#### Description of the task:
In your reply, repeat every entry exactly and skip over each picture.

The input: Begin

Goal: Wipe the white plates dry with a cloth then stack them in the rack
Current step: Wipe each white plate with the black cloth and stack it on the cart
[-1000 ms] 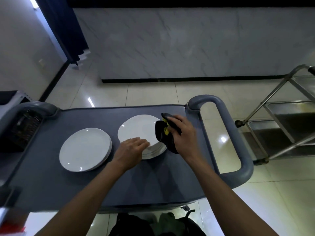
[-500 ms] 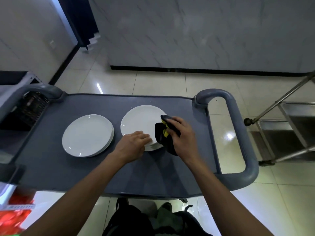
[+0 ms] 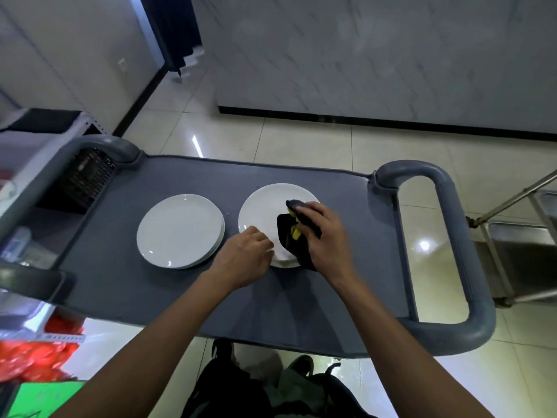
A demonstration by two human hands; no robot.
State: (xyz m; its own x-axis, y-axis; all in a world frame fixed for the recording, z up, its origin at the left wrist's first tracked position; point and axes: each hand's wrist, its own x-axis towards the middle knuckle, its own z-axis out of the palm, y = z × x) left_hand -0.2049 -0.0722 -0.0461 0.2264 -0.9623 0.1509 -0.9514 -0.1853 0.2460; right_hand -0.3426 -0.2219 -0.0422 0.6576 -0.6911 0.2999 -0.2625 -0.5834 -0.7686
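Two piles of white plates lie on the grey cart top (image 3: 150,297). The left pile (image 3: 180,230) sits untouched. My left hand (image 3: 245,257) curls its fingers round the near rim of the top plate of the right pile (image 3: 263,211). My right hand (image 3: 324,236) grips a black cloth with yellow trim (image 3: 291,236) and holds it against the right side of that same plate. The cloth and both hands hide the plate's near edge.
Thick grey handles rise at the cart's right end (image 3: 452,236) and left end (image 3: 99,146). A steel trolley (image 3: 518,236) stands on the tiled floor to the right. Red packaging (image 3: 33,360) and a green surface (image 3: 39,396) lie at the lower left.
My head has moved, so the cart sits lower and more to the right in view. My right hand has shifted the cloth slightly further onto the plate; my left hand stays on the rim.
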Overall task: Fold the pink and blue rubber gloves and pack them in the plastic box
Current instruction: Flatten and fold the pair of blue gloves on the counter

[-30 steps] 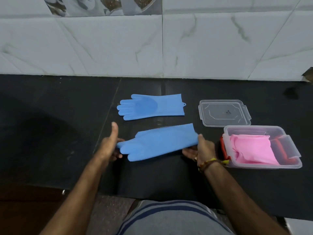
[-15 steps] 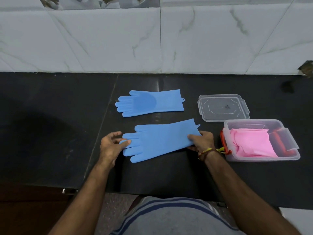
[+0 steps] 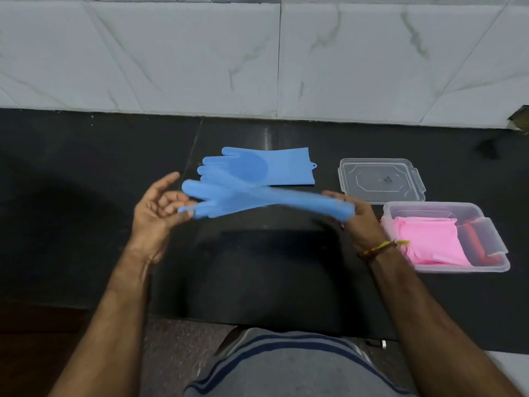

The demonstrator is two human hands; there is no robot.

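Blue rubber glove (image 3: 257, 200) hangs above the black stone counter (image 3: 71, 196), and we hold it at both ends: our left hand (image 3: 156, 213), half open, pinches its fingers, our right hand (image 3: 355, 222) grips the cuff. Behind lies a second blue glove (image 3: 274, 167) flat. At right sit a clear plastic lid (image 3: 380, 180) and a clear plastic box (image 3: 486, 265) holding folded pink gloves (image 3: 426, 245).

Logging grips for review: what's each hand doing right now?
Left hand: pinching the fingertips of the near blue glove.
Right hand: gripping its cuff.

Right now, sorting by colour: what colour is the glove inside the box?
Pink, head view.
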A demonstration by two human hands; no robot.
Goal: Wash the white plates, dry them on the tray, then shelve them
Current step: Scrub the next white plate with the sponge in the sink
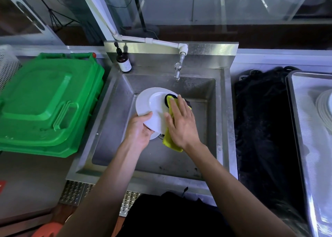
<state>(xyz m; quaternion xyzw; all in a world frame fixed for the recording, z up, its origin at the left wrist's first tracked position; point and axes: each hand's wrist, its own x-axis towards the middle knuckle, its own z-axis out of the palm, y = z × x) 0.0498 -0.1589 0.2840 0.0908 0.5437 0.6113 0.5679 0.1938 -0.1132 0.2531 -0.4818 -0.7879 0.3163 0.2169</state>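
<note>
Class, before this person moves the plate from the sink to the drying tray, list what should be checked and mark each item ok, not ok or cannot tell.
1. Left hand grips the round white plate by its near rim: ok.
2. Right hand presses the yellow cloth flat on the plate: ok.
3. Plate rinsed: cannot tell; no water shows at the metal tap.
4. Metal tray on the right within view, white plates already on it: ok.
5. Free space on the tray: ok.
</note>
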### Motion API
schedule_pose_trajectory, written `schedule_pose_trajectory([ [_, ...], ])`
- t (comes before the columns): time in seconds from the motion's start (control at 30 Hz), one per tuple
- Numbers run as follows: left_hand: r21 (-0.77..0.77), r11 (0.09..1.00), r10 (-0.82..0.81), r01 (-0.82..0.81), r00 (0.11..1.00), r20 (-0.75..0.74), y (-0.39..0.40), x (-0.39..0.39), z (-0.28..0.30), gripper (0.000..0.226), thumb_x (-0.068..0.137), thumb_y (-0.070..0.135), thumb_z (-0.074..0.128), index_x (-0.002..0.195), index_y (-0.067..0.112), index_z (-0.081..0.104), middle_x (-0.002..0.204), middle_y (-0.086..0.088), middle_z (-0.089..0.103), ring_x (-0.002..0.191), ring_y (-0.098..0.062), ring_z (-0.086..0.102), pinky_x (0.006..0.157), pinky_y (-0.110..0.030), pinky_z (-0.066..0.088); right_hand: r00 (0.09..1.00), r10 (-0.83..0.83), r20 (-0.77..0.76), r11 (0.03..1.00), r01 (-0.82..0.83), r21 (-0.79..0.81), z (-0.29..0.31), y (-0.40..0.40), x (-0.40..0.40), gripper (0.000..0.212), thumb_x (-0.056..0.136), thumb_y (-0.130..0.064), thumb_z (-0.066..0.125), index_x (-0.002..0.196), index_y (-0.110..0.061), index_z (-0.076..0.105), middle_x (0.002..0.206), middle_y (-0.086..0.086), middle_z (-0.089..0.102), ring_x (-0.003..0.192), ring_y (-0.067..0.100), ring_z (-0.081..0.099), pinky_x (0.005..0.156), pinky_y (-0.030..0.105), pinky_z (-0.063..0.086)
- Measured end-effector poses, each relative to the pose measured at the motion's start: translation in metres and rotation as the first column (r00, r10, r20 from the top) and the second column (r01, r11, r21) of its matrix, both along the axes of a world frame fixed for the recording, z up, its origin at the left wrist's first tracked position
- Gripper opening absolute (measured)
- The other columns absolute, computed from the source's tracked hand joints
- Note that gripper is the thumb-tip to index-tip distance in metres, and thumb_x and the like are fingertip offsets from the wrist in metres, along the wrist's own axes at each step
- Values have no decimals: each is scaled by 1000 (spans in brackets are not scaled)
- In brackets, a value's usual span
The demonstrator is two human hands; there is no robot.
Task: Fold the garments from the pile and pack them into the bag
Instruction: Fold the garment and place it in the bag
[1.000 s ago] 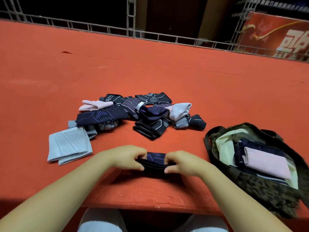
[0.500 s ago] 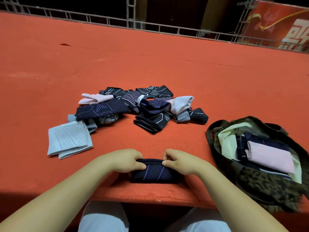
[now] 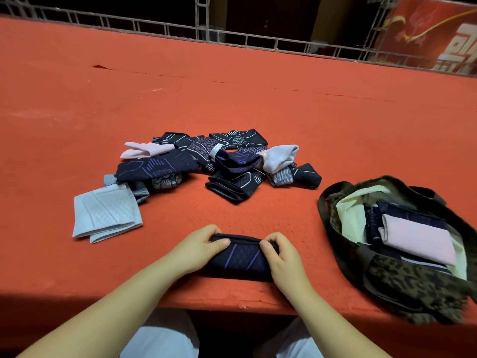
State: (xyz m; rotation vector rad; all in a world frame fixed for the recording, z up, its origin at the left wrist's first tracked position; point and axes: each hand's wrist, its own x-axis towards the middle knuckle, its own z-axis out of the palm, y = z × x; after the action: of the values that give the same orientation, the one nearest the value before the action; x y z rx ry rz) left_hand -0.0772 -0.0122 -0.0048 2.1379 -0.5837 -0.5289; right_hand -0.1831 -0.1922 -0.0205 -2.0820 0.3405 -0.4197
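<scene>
A folded navy garment with purple stripes [image 3: 241, 257] lies near the front edge of the red table [image 3: 232, 94]. My left hand [image 3: 198, 245] pinches its left end and my right hand [image 3: 280, 257] pinches its right end. Beyond them sits the pile [image 3: 214, 161] of dark patterned, pink and grey garments. A dark leopard-print bag [image 3: 402, 285] lies open at the right, holding a folded pink piece [image 3: 418, 241], navy pieces and a pale yellow one.
A folded light grey garment [image 3: 105, 214] lies at the left of the pile. A metal railing [image 3: 232, 37] runs along the table's far edge, with a red banner [image 3: 428, 34] behind it at the right. My lap shows below the table's front edge.
The navy garment, held bunched between both hands, has been laid down and folded flat on the table; both hands have moved slightly forward with it.
</scene>
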Motion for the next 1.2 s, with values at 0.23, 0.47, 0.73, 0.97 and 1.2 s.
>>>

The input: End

#### Answer to the problem:
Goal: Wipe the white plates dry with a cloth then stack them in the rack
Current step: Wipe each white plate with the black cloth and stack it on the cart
[-1000 ms] 
[-500 ms] 
[+0 ms] 
A demonstration by two human hands; no robot.
State: (xyz m; its own x-axis, y-axis; all in a world frame fixed for the recording, z up, its origin at the left wrist's first tracked position; point and axes: each hand's wrist, its own x-axis towards the middle knuckle, its own z-axis out of the palm, y = z × x) left_hand -0.2049 -0.0722 -0.0461 0.2264 -0.9623 0.1509 -0.9514 -0.1853 0.2460; right_hand -0.3426 -0.2219 -0.0422 0.6576 -0.6911 0.2999 -0.2625 -0.5834 -0.7686
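Two piles of white plates lie on the grey cart top (image 3: 150,297). The left pile (image 3: 180,230) sits untouched. My left hand (image 3: 245,257) curls its fingers round the near rim of the top plate of the right pile (image 3: 263,211). My right hand (image 3: 324,236) grips a black cloth with yellow trim (image 3: 291,236) and holds it against the right side of that same plate. The cloth and both hands hide the plate's near edge.
Thick grey handles rise at the cart's right end (image 3: 452,236) and left end (image 3: 99,146). A steel trolley (image 3: 518,236) stands on the tiled floor to the right. Red packaging (image 3: 33,360) and a green surface (image 3: 39,396) lie at the lower left.
My head has moved, so the cart sits lower and more to the right in view. My right hand has shifted the cloth slightly further onto the plate; my left hand stays on the rim.
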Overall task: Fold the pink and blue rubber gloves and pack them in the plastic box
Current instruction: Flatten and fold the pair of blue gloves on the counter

[-30 steps] 
[-15 steps] 
[+0 steps] 

The demonstrator is two human hands; there is no robot.

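Blue rubber glove (image 3: 257, 200) hangs above the black stone counter (image 3: 71, 196), and we hold it at both ends: our left hand (image 3: 156, 213), half open, pinches its fingers, our right hand (image 3: 355, 222) grips the cuff. Behind lies a second blue glove (image 3: 274, 167) flat. At right sit a clear plastic lid (image 3: 380, 180) and a clear plastic box (image 3: 486, 265) holding folded pink gloves (image 3: 426, 245).

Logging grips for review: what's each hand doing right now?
Left hand: pinching the fingertips of the near blue glove.
Right hand: gripping its cuff.

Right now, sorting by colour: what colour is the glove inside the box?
Pink, head view.
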A demonstration by two human hands; no robot.
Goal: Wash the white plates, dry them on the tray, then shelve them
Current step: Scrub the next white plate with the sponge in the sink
<state>(xyz m; quaternion xyzw; all in a world frame fixed for the recording, z up, its origin at the left wrist's first tracked position; point and axes: each hand's wrist, its own x-axis towards the middle knuckle, its own z-axis out of the palm, y = z × x) 0.0498 -0.1589 0.2840 0.0908 0.5437 0.6113 0.5679 0.1938 -0.1132 0.2531 -0.4818 -0.7879 0.3163 0.2169</state>
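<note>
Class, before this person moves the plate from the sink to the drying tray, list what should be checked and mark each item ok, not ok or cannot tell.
1. Left hand grips the round white plate by its near rim: ok.
2. Right hand presses the yellow cloth flat on the plate: ok.
3. Plate rinsed: cannot tell; no water shows at the metal tap.
4. Metal tray on the right within view, white plates already on it: ok.
5. Free space on the tray: ok.
</note>
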### Motion API
schedule_pose_trajectory, written `schedule_pose_trajectory([ [_, ...], ])`
- t (comes before the columns): time in seconds from the motion's start (control at 30 Hz), one per tuple
- Numbers run as follows: left_hand: r21 (-0.77..0.77), r11 (0.09..1.00), r10 (-0.82..0.81), r01 (-0.82..0.81), r00 (0.11..1.00), r20 (-0.75..0.74), y (-0.39..0.40), x (-0.39..0.39), z (-0.28..0.30), gripper (0.000..0.226), thumb_x (-0.068..0.137), thumb_y (-0.070..0.135), thumb_z (-0.074..0.128), index_x (-0.002..0.195), index_y (-0.067..0.112), index_z (-0.081..0.104), middle_x (-0.002..0.204), middle_y (-0.086..0.088), middle_z (-0.089..0.103), ring_x (-0.002..0.191), ring_y (-0.098..0.062), ring_z (-0.086..0.102), pinky_x (0.006..0.157), pinky_y (-0.110..0.030), pinky_z (-0.066..0.088); right_hand: r00 (0.09..1.00), r10 (-0.83..0.83), r20 (-0.77..0.76), r11 (0.03..1.00), r01 (-0.82..0.83), r21 (-0.79..0.81), z (-0.29..0.31), y (-0.40..0.40), x (-0.40..0.40), gripper (0.000..0.212), thumb_x (-0.056..0.136), thumb_y (-0.130..0.064), thumb_z (-0.066..0.125), index_x (-0.002..0.196), index_y (-0.110..0.061), index_z (-0.076..0.105), middle_x (0.002..0.206), middle_y (-0.086..0.086), middle_z (-0.089..0.102), ring_x (-0.003..0.192), ring_y (-0.067..0.100), ring_z (-0.081..0.099), pinky_x (0.005..0.156), pinky_y (-0.030..0.105), pinky_z (-0.063..0.086)
- Measured end-effector poses, each relative to the pose measured at the motion's start: translation in metres and rotation as the first column (r00, r10, r20 from the top) and the second column (r01, r11, r21) of its matrix, both along the axes of a world frame fixed for the recording, z up, its origin at the left wrist's first tracked position
- Gripper opening absolute (measured)
- The other columns absolute, computed from the source's tracked hand joints
- Note that gripper is the thumb-tip to index-tip distance in metres, and thumb_x and the like are fingertip offsets from the wrist in metres, along the wrist's own axes at each step
- Values have no decimals: each is scaled by 1000 (spans in brackets are not scaled)
- In brackets, a value's usual span
The demonstrator is two human hands; there is no robot.
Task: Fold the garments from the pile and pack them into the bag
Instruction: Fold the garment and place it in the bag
[1.000 s ago] 
[0.500 s ago] 
[now] 
State: (xyz m; rotation vector rad; all in a world frame fixed for the recording, z up, its origin at the left wrist's first tracked position; point and axes: each hand's wrist, its own x-axis towards the middle knuckle, its own z-axis out of the palm, y = z × x; after the action: of the values that give the same orientation, the one nearest the value before the action; x y z rx ry rz) left_hand -0.0772 -0.0122 -0.0048 2.1379 -0.5837 -0.5289; right_hand -0.1831 -0.1922 -0.0205 -2.0820 0.3405 -0.4197
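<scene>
A folded navy garment with purple stripes [image 3: 241, 257] lies near the front edge of the red table [image 3: 232, 94]. My left hand [image 3: 198, 245] pinches its left end and my right hand [image 3: 280, 257] pinches its right end. Beyond them sits the pile [image 3: 214, 161] of dark patterned, pink and grey garments. A dark leopard-print bag [image 3: 402, 285] lies open at the right, holding a folded pink piece [image 3: 418, 241], navy pieces and a pale yellow one.
A folded light grey garment [image 3: 105, 214] lies at the left of the pile. A metal railing [image 3: 232, 37] runs along the table's far edge, with a red banner [image 3: 428, 34] behind it at the right. My lap shows below the table's front edge.
The navy garment, held bunched between both hands, has been laid down and folded flat on the table; both hands have moved slightly forward with it.
</scene>
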Motion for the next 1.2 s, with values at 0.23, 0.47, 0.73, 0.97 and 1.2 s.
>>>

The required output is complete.